We once took some kids to watch Bert, a clown. He did his best, but the 20 or so children there didn't find him engaging. So they didn't respond when he called for participation. Until in desperation he stopped, looked at them, and dropped the persona; he said "speak to Bert...."

(Alas, they didn't. He soldiered on for a bit and then gave up. Probably went for a drink or three, reflecting that kids can be a tough audience.)

I use this blog to work out a few thoughts, and as a storage place for stuff that might also interest other people. It's just great when people leave a comment. I appreciate the effort and time involved; it's silly of Blogger not to have a "like" button because maybe that's all someone might want to do. But it's very rewarding to feel in contact with someone else's views. And although my small readership seems fairly stable in terms of numbers, there seem to be fewer and fewer comments.

There's nowhere else we can do this stuff. Facebook is useless for anything of any length, and Twitter is even briefer, of course.

So if you read something here that provokes a thought, do share it please.

"Speak to Gloria..."


  1. Gloria, I've just seen this, having popped in for a periodic catch-up. I have commented in the past and here I go again. I've been quiet for a while because a lot of your stuff has been about meditation -- all of it excellent but not absolutely my thing because I tend to live on my nerves and think I'll get around to sorting out the shambles of my mind when my life is less full.

    I think people comment less and less on blogs. As you say, a Like button is what they'd reach for. Attention spans are getting shorter, no doubt about it. I have a Facebook page for my 'business' and take what I can only describe as a disdainful satisfaction from serving up trifles, the more trivial the better, which are snapped up with alacrity. Anything a bit serious or containing more than 50 words, and people switch off. The lower the common denominator, the better. As you so accurately describe it in your latest post, people are now intensely "distracted from distraction by distraction" and I do not exclude or exonerate myself. I vow to do better. I know how it feels.

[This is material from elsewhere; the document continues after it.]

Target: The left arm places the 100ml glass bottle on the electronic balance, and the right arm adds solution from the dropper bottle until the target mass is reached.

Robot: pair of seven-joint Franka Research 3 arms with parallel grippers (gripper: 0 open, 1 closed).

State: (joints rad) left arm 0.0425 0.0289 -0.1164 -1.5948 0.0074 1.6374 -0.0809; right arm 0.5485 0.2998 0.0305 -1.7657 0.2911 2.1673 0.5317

    They say that writers should write not for a specific audience but for themselves. That's rationale enough to keep on blogging. You have interesting thoughts and ideas. As they say in seaside towns and other low joints, Get em out!

  2. Charles, you are one of my longest standing and most valued commentators, thank you. Though we should not let "shambles" stand unchallenged! No need for exoneration.

    You are right, this is worth doing because it helps me sort out a few fragments of thoughtesque material. And I also fear you are right about attention spans. I sometimes think I can feel the energy dripping out of some blogs I used to visit regularly (happily not true of the Hearth of Mopsus) nut blogging aside, I find it deeply scary, if it means we are losing the ability to think consistently and step by step through printed material. It leaves us in the hands of slogan-mongers and soundbitists who will hammer at our faculties until we are so blunted we fall for all kinds of crap.

    I will continue to "get 'em out," though I'm not quite sure what you mean, you old rascal you!

  3. Very pleased to hear that about Arfur Mopsus, whom I like very much. I must pop over for a refresher.

    People sleep with their dumbphones beside the bed. They are willingly wrested from anything they have actually started doing. It feels like intensity, I suppose -- richness. Remember when people used to mull over and deliver a considered point of view? Yup, all too rare.

    No wonder there's all this talk about mindfulness these days. Is it accommodating itself to Age of Frenzy? Is there an app I can download?

  4. "It feels like intensity, I suppose." Spot on; it flatters us. In a mass age, it "personalises" us, makes us feel we stand out from the crowd. I think mostly it doesn't, since nearly all of us do roughly the same things, there's just a light salad dressing of personalisation sprinkled - sorry, "drizzled" over the same old familiar lettuce. All too often, it's like that in a field of work that preoccupies you and me.

    Bad news, Charles. Mindfulness is dedicatedly opposed to distraction. It's the counter-revolution. There's no app, you naughty thing.

    Though you can get app aids to meditate. I've found them all fairly peripheral at best. You just do it, is all. Couldn't be simpler. Unplug the phone, don't answer the door; the great world out there can do without you for thirty minutes. Just breathe, and be.

    Doing it regularly takes a certain "work" attitude. The thing itself is the reverse of striving.

    Mopsus truly outstanding on the implicastions of the Gaza strife. Should be read from every pulpit/school assembly Bet he stops to think things through!.